Gördüğü samimi ilgi ve misafirperverlik onu çok mutlu etmişti. Tabiplerin tavsiye ettikleri gibi beslenme disiplinine riayet ettiğinden çok rahatlamıştı. Üşüyüp-titreme ve arkasından yüksek ateşle seyreden bir nöbet geçirince 22 Ağustos 1935 günü Akife tekrar sıtma aşısı yapıldı.
Bereketzade Cemil Ağanın konağında bazı gece sohbetler, künefe-kerebiç ve taş kadayıf ikramlarıyla sabah ezanına kadar sürerdi.
Fransızlara karşı direnen Osmanlı torunu, bağımsızlık yanlısı çeteler, Ubeydiye üzerinden gelip ansızın Cisir Hadid karakolunu çapraz ateşe alarak sekiz askeri öldürdüler. İşbirlikçi milislerin kılavuzluğunda ve cebri gece yürüyüşüyle üstün silahlarla donanmış bir Fransız ordusu iz sürerek Aşağı Kuseyr yaylasına indi. Fransız birliklerine karşı çarpışan Çetelere devamlı yardımlarıyla destek veren Beberte köyü baskınında dört şehit verdik. Harmanlar yakıldı, döven ve cercerlere koşulu büyükbaş hayvanlar kurşunlandı. Hele çete İzzettin Konuralpe yataklık eden Büyükburç köyü Amik yolu ve Yanıkali üzerinden cebel toplarıyla bombardıman edildi.
Fransız lejyonerlerine karşı dişe diş-göze göz çarpışan çetelerimiz Fransız ve paralı askerler-lejyonerlere karşı tam bir taciz sebebiydi. İşgalden sonra ilk dört yıl çete savaşlarıyla İşgalci düşmanların sesi-soluğu kesilmişti. Silahlı mücadelede kesin sınırlarla dost belli, düşman belliydi. Ama on beş yıllık belirsizliği ancak Ankara’nın müdahalesi çözebilecekti. Ali İlmi Fani, Ankara’dan gelen Hakimiyet-i Milliye gazetesinde yayınlanan Yayladağlı şair Ahmet Türkmen (Teymur) un “Firakından ey Antakya kara bahtım sana ağlar” diye başlayan şiiri Akif’in huzurunda okudu:
Hilal gitmiş, salip gelmiş ne matem tutmuş âfâkın,
Bahar ağlar, harif ağlar, sana Seyf-ü şita ağlar
Ezan mahkum, Salip hâkim aman ya Rab nedir hikmet?

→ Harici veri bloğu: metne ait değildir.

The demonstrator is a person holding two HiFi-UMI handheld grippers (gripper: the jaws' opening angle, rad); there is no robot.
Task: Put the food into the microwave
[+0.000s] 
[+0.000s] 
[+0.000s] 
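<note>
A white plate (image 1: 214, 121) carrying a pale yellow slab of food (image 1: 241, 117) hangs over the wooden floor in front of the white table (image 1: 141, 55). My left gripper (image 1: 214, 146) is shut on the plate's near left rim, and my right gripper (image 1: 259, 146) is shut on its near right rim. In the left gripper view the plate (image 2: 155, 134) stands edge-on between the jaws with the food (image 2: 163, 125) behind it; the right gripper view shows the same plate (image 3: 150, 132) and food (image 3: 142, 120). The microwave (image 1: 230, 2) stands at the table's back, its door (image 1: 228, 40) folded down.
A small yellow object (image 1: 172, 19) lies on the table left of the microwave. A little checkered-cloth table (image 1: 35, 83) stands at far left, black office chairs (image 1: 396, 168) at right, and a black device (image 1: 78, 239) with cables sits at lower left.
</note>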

Buna elbet diyar ağlar, melek ağlar, sema ağlar.
Garip bir hükm ile Misak-ı Milli nakzedilmiştir.
Bu davada değil millet, desatiri kaza ağlar.
Yetim kalmış bu yerlerde hezeran Türkün evladı.
Eder feryad mezalimden, felekde ses-seda ağlar.
Belayı dehrile bağrım nasıl yanmış ki ey Teymur!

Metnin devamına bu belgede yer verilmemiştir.